Nineteen minutes later you come to a stop in Disentis (3,707 feet), but don’t look for inspiration in the eye-catching onion-shaped dome of the Baroque church on the valley floor. Look up to the left (north) to the imposing Benedictine Abbey on the mountainside, which is the place of prayer for the rich folks. The poorer folk attend the church on the valley floor. Disentis was formerly divided into two villages: one by the abbey, one by the river.
Join RhB
In Disentis, your Glacier Express train joins the Rhaetian Railroads (RhB) system. From Disentis to Ilanz (2,289 feet) you descend steadily high above the left bank of the Outer Rhine on a rock ledge, with good views of the thickly wooded valley. This was the link that connected the (now) MGB with the RhB.
Past Ilanz, you see spectacular limestone scenery. The major obstacle to construction was the deep gorge that the Outer Rhine had carved through prehistoric landslides of rubble more than 2,000 feet deep.
In Reichenau, where the Outer Rhine and the Inner Rhine converge next to the imposing railroad bridge, you meet the Albula line.
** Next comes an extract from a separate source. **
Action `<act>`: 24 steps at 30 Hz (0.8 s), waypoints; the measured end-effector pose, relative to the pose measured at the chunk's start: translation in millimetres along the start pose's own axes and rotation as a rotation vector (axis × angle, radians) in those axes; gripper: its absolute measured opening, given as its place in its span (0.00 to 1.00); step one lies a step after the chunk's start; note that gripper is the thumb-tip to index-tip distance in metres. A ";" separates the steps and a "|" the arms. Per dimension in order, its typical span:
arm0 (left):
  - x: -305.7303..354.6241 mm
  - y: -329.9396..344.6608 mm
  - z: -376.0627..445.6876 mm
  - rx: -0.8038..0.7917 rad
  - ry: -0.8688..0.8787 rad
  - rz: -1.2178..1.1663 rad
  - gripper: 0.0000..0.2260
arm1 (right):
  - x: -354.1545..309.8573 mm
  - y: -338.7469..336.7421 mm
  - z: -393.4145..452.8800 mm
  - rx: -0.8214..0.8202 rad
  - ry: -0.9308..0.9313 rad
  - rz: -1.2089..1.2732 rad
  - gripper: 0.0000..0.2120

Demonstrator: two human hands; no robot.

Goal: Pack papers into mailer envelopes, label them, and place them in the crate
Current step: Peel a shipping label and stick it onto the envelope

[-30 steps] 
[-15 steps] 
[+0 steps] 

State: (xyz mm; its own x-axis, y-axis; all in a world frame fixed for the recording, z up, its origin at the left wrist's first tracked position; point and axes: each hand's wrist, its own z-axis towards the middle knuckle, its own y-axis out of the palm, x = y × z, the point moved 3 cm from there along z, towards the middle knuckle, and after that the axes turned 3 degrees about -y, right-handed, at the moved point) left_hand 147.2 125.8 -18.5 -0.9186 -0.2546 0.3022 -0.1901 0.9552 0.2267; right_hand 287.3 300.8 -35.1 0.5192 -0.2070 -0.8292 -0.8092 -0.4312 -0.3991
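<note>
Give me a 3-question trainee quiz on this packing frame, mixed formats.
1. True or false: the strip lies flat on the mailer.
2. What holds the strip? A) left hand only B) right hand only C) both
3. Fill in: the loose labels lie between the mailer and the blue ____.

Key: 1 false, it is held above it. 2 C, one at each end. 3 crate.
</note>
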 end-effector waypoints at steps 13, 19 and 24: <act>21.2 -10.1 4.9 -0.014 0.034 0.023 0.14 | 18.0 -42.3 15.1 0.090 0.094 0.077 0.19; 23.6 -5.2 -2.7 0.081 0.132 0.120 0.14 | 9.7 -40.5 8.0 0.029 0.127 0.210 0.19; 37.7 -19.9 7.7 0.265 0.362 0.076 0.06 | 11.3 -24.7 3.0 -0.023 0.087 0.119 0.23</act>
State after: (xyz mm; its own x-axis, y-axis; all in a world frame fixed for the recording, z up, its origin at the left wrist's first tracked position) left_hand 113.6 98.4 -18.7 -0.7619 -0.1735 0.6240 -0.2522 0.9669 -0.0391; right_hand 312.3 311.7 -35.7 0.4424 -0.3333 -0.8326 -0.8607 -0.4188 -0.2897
From here, Glacier Express trains head south to St. Moritz through the Albula Tunnel and follow the path shared by the Bernina Express over the Landwasser Viaduct to the St. Moritz train station, which is also celebrating an anniversary, its hundredth.
The Glacier Express’ 75th anniversary marks the kickoff to a modernization program. Four new Panorama carriages, ordered in 2003 for 61 million Swiss francs, will enter service in mid-2006.
When you go
The MGB accepts Swiss Passes but not Eurail products. The RhB accepts both Swiss and Eurail products. Make reservations for the Glacier Express in advance unless you use only the segments east of Disentis carried by the RhB. Obligatory seat reservations cost about $7 second class and $11 first class. They may be made in most large train stations throughout Europe.
Dining reservations also are obligatory. There are seldom enough seats to accommodate all would-be diners.